(ASSIGNMENT) Range to copy from the entries below: the line containing "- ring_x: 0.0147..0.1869" through the line containing "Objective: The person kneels", inclusive. Retype only those lines, exactly, without any images.

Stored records
%%
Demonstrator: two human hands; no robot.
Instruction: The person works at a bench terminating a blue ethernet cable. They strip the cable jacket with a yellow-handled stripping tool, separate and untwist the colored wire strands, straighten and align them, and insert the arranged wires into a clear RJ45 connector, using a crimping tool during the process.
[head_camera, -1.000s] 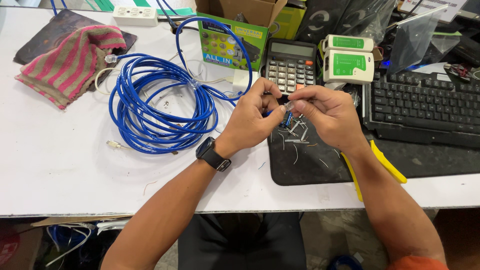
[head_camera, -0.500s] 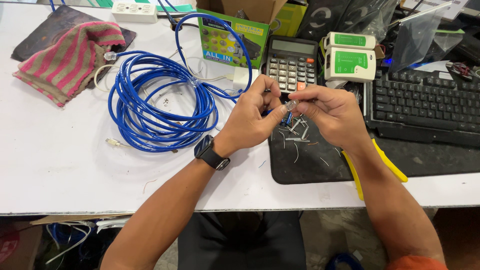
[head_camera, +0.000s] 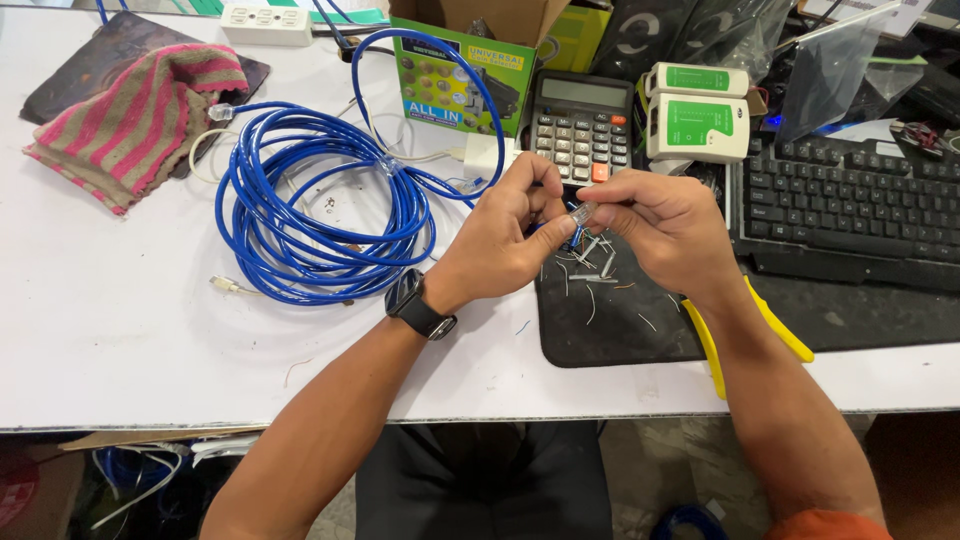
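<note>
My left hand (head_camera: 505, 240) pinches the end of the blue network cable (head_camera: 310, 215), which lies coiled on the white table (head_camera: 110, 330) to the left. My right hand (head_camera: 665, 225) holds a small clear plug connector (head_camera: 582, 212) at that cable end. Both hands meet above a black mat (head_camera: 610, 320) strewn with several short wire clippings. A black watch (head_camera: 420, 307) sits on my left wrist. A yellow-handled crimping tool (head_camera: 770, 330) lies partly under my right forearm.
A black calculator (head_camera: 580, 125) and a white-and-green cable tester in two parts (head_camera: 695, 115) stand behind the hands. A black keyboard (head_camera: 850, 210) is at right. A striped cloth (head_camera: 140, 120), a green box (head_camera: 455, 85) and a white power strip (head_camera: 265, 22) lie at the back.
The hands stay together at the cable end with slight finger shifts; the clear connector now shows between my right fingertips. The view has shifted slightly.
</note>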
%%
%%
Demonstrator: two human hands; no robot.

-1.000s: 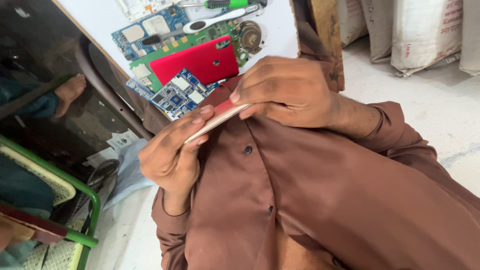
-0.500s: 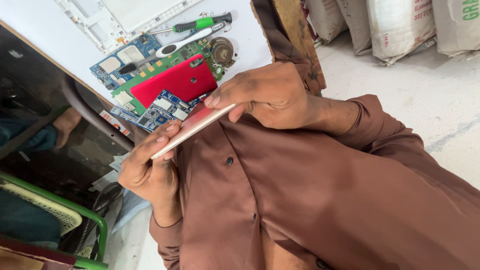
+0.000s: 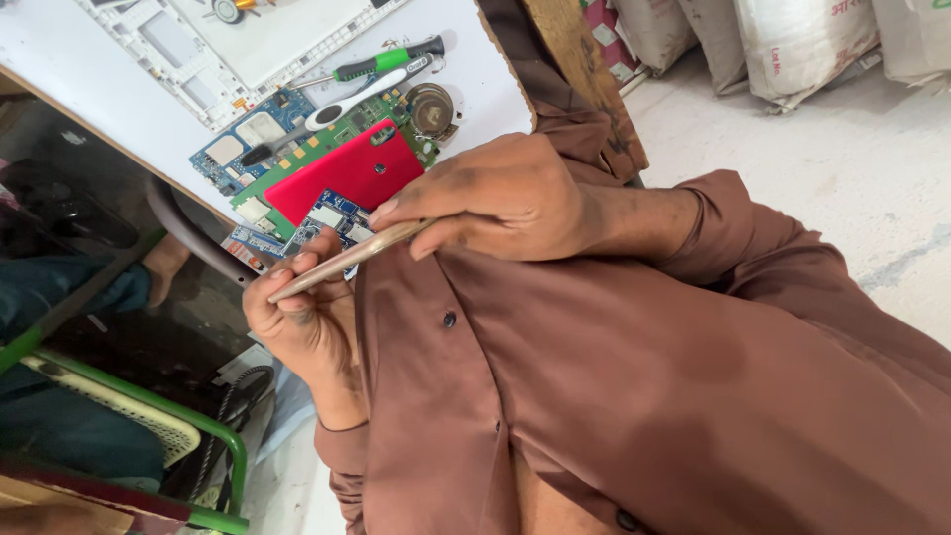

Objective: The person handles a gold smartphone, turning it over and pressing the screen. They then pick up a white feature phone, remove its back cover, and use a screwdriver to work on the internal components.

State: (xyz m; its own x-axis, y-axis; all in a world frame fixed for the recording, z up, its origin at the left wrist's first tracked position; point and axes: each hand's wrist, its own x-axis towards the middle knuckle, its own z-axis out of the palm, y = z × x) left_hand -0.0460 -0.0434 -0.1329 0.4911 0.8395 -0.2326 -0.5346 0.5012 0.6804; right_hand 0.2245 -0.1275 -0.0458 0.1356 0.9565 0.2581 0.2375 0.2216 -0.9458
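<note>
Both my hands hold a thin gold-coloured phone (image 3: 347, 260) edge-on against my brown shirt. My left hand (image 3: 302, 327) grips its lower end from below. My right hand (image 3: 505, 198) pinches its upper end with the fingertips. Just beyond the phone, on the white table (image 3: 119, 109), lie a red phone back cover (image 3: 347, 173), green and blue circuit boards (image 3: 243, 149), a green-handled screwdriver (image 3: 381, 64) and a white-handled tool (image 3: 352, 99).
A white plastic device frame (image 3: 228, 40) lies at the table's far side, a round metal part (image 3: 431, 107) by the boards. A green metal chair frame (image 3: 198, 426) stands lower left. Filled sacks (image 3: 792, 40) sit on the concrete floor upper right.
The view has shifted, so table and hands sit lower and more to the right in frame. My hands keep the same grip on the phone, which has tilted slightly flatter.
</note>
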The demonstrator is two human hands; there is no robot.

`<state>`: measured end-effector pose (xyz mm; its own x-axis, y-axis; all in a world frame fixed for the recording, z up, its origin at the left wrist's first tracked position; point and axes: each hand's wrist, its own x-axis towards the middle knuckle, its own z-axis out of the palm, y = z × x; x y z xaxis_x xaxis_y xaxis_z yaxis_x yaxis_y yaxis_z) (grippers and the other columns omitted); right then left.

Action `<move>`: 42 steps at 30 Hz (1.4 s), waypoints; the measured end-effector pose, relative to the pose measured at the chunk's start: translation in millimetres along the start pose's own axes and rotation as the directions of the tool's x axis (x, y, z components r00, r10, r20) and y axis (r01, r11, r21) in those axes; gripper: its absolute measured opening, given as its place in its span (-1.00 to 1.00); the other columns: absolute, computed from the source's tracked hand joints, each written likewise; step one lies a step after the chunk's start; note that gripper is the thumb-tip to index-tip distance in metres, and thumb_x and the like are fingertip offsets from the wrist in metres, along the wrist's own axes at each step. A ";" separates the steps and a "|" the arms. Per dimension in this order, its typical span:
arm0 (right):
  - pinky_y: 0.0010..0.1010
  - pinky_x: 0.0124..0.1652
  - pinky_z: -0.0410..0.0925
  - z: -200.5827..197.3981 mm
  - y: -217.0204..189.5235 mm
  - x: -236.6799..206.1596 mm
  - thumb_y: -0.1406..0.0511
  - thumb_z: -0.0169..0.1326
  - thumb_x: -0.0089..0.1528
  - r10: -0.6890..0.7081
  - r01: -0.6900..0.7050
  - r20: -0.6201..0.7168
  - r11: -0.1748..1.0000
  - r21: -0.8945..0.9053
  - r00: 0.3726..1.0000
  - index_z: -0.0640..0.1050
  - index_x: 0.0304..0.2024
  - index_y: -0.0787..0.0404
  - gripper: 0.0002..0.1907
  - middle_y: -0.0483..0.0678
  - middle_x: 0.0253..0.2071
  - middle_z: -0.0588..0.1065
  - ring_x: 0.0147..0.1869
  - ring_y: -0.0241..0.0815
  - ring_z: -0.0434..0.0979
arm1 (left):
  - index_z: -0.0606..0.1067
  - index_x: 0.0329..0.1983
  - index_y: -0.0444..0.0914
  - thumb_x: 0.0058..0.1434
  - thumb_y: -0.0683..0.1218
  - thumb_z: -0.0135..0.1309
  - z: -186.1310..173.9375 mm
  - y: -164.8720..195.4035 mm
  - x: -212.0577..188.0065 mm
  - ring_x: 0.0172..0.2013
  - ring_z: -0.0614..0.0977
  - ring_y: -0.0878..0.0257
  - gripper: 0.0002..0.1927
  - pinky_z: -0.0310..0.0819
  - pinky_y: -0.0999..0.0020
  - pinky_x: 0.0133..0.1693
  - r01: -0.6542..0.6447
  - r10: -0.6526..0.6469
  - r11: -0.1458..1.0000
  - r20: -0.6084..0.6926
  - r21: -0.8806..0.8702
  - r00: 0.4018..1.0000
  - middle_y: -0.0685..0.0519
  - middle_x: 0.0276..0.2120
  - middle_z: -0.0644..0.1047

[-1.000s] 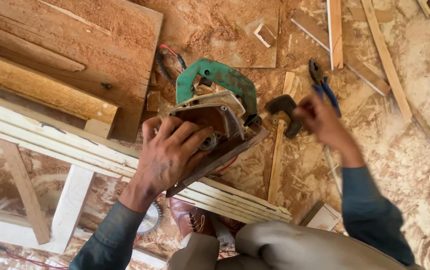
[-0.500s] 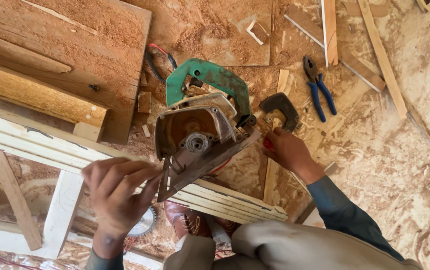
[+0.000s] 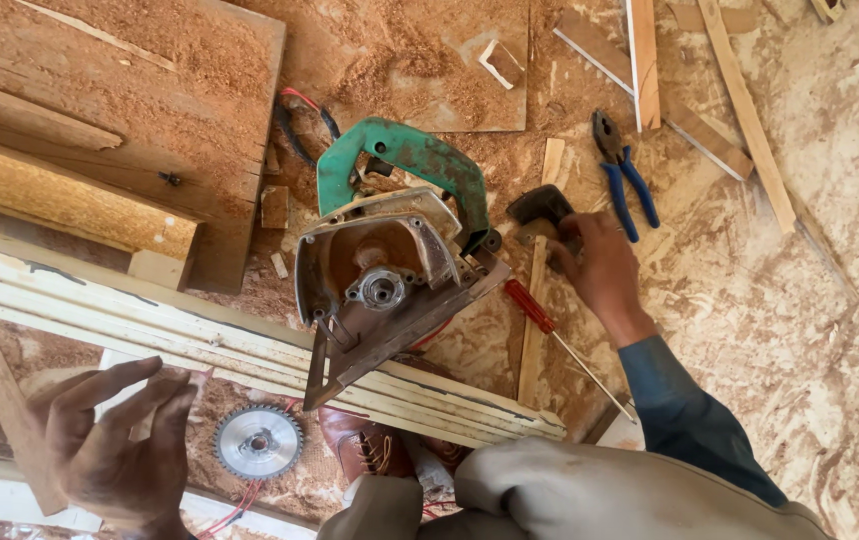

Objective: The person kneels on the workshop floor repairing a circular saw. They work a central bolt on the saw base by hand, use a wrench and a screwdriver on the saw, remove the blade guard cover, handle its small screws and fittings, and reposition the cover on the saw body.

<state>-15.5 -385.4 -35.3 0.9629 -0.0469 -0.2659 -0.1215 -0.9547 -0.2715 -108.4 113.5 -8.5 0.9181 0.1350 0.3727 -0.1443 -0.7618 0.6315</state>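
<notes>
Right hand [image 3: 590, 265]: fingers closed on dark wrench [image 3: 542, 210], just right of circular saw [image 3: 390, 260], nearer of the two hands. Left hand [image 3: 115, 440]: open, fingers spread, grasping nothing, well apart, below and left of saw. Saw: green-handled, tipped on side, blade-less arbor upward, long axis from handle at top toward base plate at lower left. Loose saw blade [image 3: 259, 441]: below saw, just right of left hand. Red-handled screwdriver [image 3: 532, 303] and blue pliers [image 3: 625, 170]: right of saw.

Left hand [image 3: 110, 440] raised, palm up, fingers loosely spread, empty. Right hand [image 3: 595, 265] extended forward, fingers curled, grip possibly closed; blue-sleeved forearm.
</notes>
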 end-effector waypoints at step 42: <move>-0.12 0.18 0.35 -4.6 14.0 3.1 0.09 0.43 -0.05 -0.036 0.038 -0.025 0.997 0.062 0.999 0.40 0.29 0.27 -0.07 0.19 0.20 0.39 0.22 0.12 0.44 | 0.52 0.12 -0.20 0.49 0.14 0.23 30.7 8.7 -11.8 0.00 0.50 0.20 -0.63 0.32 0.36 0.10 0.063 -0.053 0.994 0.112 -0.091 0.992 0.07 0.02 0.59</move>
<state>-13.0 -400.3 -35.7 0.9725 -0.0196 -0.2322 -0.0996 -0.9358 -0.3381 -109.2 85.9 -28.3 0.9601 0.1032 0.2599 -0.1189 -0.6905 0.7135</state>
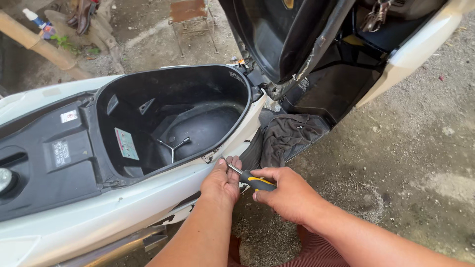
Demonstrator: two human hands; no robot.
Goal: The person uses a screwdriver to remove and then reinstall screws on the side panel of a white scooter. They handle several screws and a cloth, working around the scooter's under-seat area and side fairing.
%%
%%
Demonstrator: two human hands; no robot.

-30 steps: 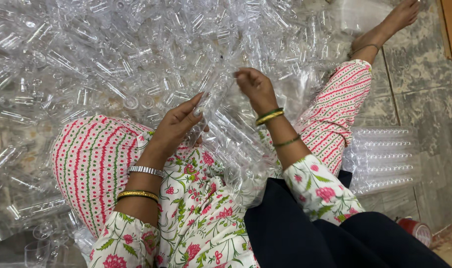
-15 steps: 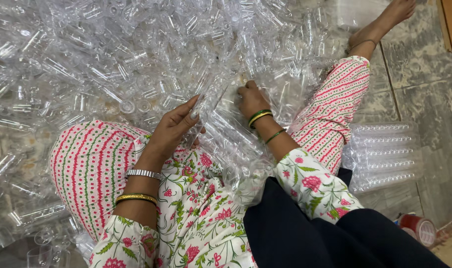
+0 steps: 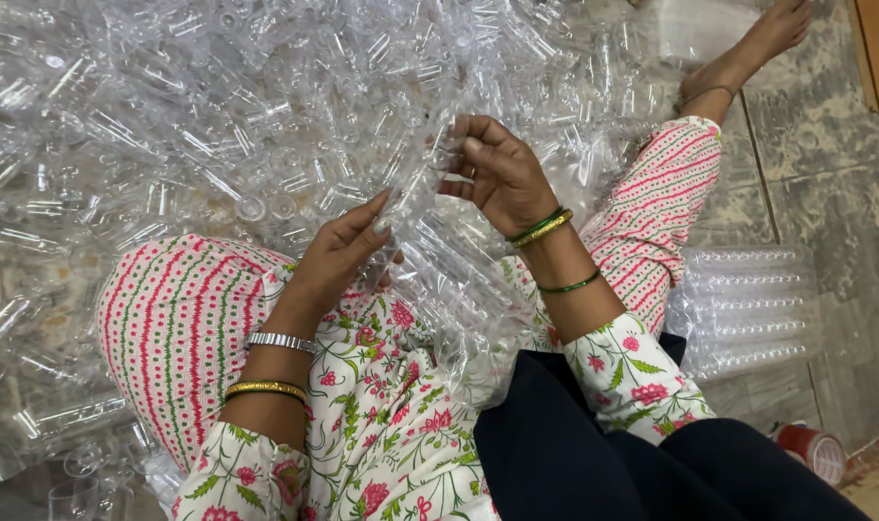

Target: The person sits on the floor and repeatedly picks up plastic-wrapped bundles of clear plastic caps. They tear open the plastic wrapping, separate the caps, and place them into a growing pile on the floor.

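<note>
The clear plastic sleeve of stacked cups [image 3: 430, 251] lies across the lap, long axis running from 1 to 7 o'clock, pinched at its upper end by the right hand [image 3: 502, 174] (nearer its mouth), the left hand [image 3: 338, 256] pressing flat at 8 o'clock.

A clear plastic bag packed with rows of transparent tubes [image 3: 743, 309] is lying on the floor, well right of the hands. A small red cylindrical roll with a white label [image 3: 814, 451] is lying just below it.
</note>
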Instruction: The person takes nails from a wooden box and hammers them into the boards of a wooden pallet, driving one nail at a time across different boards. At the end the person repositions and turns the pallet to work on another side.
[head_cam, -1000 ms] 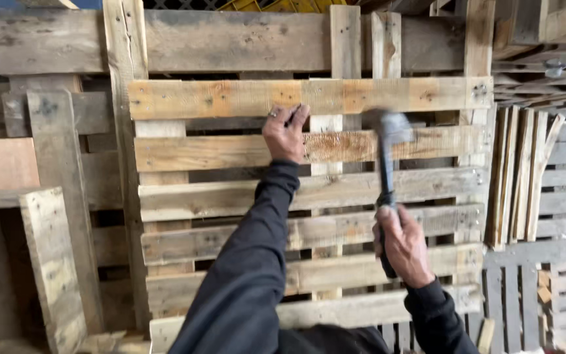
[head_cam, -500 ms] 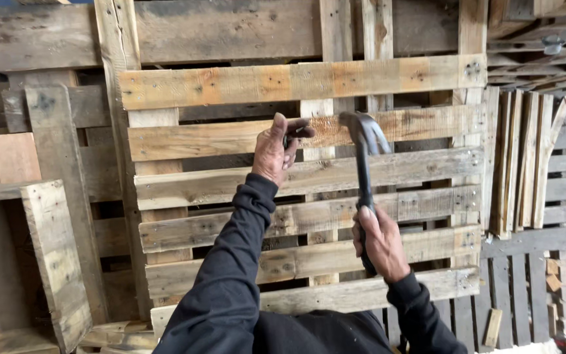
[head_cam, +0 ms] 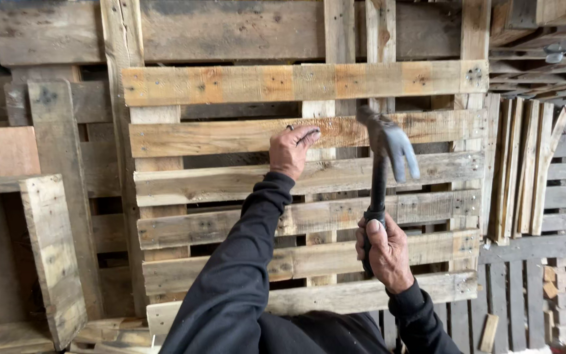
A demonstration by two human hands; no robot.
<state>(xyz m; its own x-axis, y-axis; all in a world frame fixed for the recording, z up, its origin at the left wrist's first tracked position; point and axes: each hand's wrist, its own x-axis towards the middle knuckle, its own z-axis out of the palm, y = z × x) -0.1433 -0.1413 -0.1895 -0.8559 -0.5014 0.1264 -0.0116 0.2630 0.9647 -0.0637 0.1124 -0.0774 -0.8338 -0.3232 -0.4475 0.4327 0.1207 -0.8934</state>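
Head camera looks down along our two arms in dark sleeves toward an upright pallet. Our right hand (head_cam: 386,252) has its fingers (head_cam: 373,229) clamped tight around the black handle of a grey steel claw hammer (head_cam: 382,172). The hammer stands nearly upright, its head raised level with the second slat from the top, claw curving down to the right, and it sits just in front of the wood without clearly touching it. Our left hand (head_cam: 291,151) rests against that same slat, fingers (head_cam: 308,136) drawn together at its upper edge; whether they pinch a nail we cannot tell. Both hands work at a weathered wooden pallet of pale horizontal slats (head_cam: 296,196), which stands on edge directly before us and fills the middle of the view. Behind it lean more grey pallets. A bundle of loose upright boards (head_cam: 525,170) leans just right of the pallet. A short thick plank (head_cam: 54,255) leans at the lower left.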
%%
(RESPONSE TO THE TASK)
  - ring_x: 0.0147..0.1869
  - ring_y: -0.0241..0.0815
  - ring_z: -0.0434..0.0979
arm1 (left):
  - index_z: -0.0606..0.1067
  - index_x: 0.0329..0.1983
  - index_y: -0.0444..0.0914
  - thumb_x: 0.0058..0.1434
  - thumb_y: -0.0683..0.1218
  - thumb_z: -0.0135..0.1309
  - z: -186.1310..173.9375 mm
  - y: -164.8720..195.4035 mm
  - x: -212.0577..188.0065 mm
  - ring_x: 0.0172..0.2013
  - ring_z: -0.0614..0.0977
  - ring_y: -0.0878..0.0257
  - gripper: 0.0002..0.1927
  - pinky_z: -0.0310..0.0819
  - pinky_y: -0.0999..0.0020
  - pinky_x: 0.0133..0.1693
  - r01: -0.6542..0.6447
  - r10: -0.6526..0.6469
  - r11: -0.1458..1.0000
  - r20: -0.6084..0.6926
  - r21: -0.8806..0.8702
  - r00: 0.4018..1.0000
  - middle_y: -0.0685..0.0519
  - middle_x: 0.0276..0.2120
  - middle_z: -0.0644..0.1047

[-1.000s] 
[-0.500s] 
[+0.000s] 

Objective: The person kneels on the workshop floor repairing a circular saw. They work a central bolt on the saw base by hand, use a wrench and a screwdriver on the saw, remove the blade guard cover, handle its small screws and fittings, and reposition the cover on the saw body.

There is no more to this answer.